▸ **Requirement**
Pictures are to be dropped. Everything else in the listing gets copied exactly.
::::::::::
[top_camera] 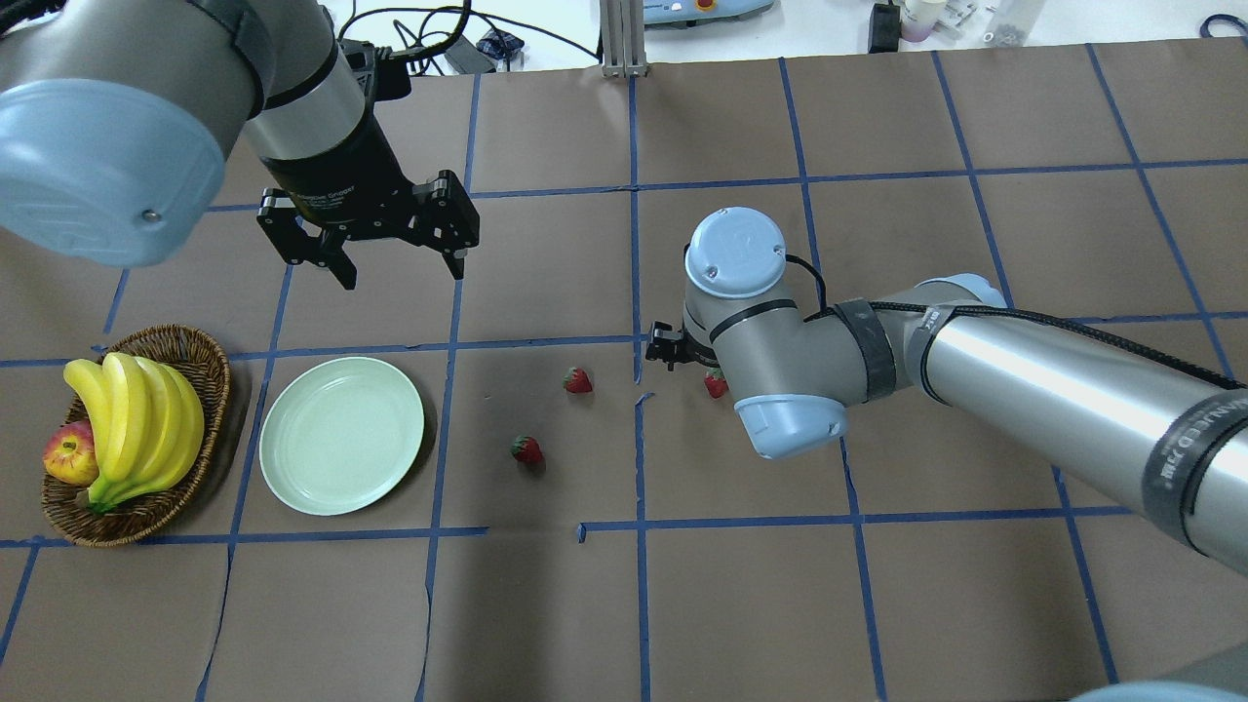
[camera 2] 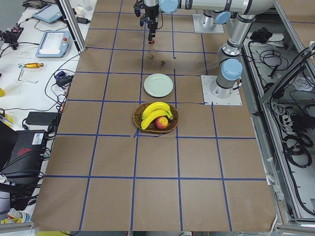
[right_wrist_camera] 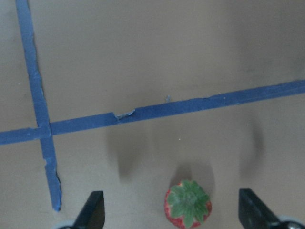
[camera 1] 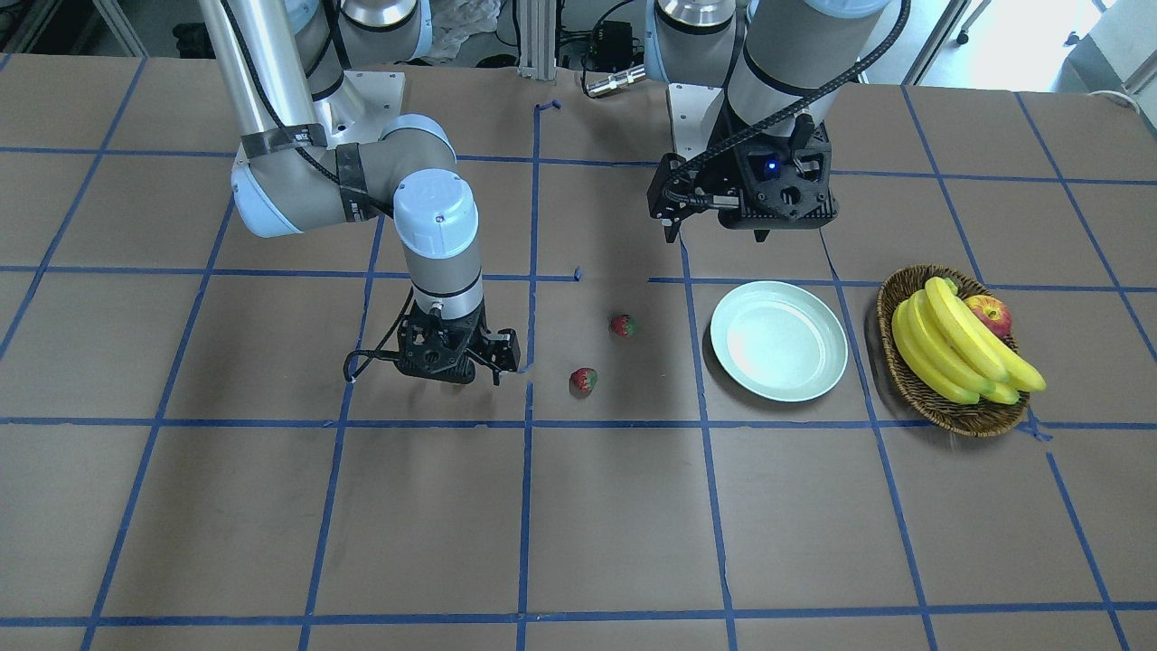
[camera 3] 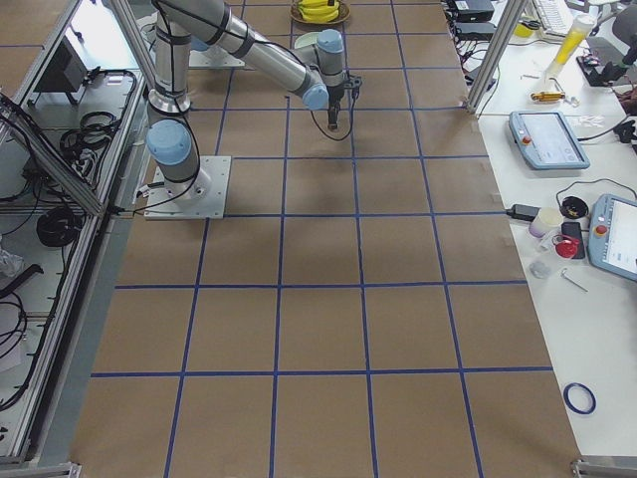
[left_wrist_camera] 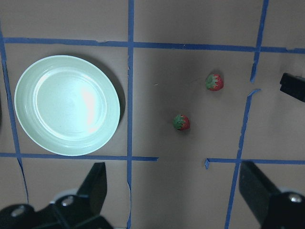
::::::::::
▸ **Written answer**
[top_camera] 
[camera 2] 
[right_wrist_camera] 
[camera 1] 
[camera 3] 
[left_wrist_camera] 

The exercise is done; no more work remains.